Intermittent fasting does more than burn fat, according to research. “Changes in this metabolic switch affect the body and the brain,” Mattson explains. Mattson’s research was published in the New England Journal of Medicine, and it offered information on a variety of health benefits linked to the practice. Longer life, a slimmer body, and a sharper mind are among them.

“During intermittent fasting, numerous things happen that protect organs from chronic diseases including type 2 diabetes, heart disease, age-related neurological disorders, even inflammatory bowel disease and many cancers,” he explains.

Thinking and memory : Intermittent fasting improves working memory in animals and verbal memory in adults, according to research.

Heart health : Fasting for a short period of time improved blood pressure, resting heart rates, and other heart-related parameters.

Physical performance : Fasting for 16 hours resulted in fat loss while retaining muscular mass in young males. Mice that were fed on different days had superior running endurance.

Diabetes and obesity : Intermittent fasting has been shown to prevent obesity in animals.
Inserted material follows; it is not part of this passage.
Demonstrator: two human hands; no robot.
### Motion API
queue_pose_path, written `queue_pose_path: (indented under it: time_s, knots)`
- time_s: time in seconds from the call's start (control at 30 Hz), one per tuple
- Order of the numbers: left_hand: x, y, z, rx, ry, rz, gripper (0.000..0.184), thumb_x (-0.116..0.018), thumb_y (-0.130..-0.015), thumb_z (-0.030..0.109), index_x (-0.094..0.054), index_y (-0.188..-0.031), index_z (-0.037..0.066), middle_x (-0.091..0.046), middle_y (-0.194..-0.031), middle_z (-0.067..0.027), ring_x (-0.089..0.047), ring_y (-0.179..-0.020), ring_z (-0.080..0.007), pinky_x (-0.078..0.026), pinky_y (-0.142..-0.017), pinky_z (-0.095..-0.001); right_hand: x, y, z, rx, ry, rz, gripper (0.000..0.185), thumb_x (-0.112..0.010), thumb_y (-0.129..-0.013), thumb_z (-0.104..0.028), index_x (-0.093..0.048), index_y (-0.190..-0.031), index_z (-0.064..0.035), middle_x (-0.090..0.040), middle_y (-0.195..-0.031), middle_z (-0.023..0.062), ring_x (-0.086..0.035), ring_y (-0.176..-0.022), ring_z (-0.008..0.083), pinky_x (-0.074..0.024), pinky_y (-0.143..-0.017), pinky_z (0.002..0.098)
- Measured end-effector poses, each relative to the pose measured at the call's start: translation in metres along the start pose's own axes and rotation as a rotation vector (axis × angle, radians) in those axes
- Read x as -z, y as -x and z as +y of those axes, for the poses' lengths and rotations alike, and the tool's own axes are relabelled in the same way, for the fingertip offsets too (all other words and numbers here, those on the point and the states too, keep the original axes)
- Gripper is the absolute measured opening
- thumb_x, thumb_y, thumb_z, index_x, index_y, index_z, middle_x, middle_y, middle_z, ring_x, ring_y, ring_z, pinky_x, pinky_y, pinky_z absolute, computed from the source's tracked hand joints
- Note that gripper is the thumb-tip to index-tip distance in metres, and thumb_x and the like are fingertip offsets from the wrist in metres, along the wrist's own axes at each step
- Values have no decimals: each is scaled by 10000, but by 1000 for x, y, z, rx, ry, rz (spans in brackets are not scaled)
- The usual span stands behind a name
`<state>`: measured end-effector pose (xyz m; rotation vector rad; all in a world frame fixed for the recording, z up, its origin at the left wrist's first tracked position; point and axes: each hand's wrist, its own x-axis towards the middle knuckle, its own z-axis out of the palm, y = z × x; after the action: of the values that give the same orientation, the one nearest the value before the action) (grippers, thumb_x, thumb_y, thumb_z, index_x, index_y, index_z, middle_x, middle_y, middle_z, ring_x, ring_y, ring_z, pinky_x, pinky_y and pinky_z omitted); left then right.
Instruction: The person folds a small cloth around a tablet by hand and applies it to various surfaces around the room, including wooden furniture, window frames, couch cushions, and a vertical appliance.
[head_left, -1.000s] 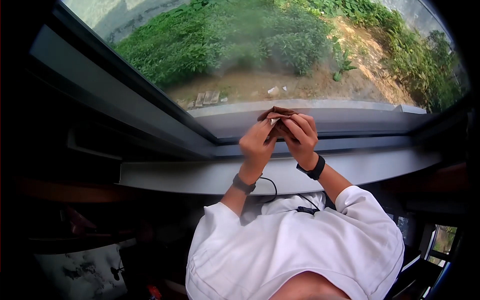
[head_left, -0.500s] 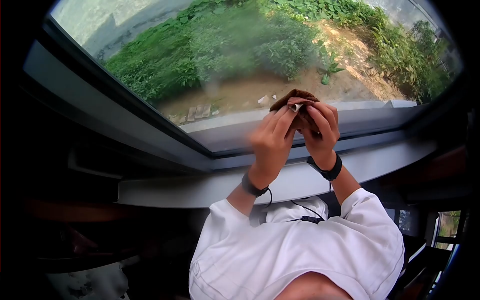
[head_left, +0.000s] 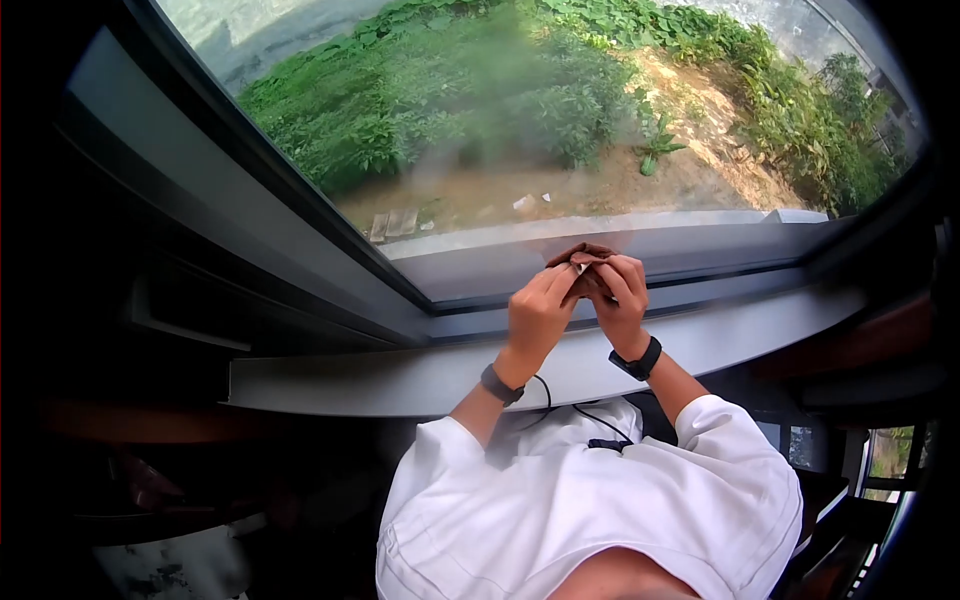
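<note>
Both hands meet on a crumpled brown cloth (head_left: 584, 253), held up in front of the window. My left hand (head_left: 540, 312) grips its left side, fingers bent over the near edge. From the right, my right hand (head_left: 622, 300) pinches the other side, its fingertips close to the left ones. A small whitish bit shows in the fold between the fingers; I cannot tell what it is. The cloth's lower part is mostly hidden behind the fingers. Each wrist wears a dark band.
A pale window sill (head_left: 400, 385) runs below my forearms. Just beyond the hands are the dark window frame (head_left: 500, 320) and the glass, with green plants (head_left: 450, 110) and bare soil outside. Dark furniture stands at both sides.
Both hands have come down and nearer to my body with the brown cloth, away from the upper glass. The grip of both hands stays on it.
</note>
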<state>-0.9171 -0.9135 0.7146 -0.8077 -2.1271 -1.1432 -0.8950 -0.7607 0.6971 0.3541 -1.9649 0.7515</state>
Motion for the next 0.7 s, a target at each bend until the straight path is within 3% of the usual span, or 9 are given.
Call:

In six small studies, obese adult individuals lost weight by fasting intermittently.

Tissue health : Intermittent fasting in mice minimized tissue damage during surgery and improved outcomes.

Is Intermittent Fasting safe for everyone?

Some people use intermittent fasting to lose weight, while others use it to treat chronic illnesses including irritable bowel syndrome, high cholesterol, or arthritis. Intermittent fasting, on the other hand, isn’t for everyone.

Before attempting intermittent fasting (or any diet), Williams recommends consulting with your primary care physician. Some persons should avoid experimenting with intermittent fasting:

Children and teenagers under the age of 18 are considered minors.

Women who are expecting a child or who are breastfeeding.

People who have diabetes or other blood sugar issues.

Those who have had an eating disorder in the past.

People who aren’t in these groups, but who can safely undertake intermittent fasting, can continue the routine indefinitely, according to Williams. “It can be a lifestyle shift with advantages,” she explains.

Keep in mind that intermittent fasting can have a variety of impacts depending on the individual. If you start to experience unusual anxiety, headaches, nausea, or other symptoms after starting it, talk to your doctor.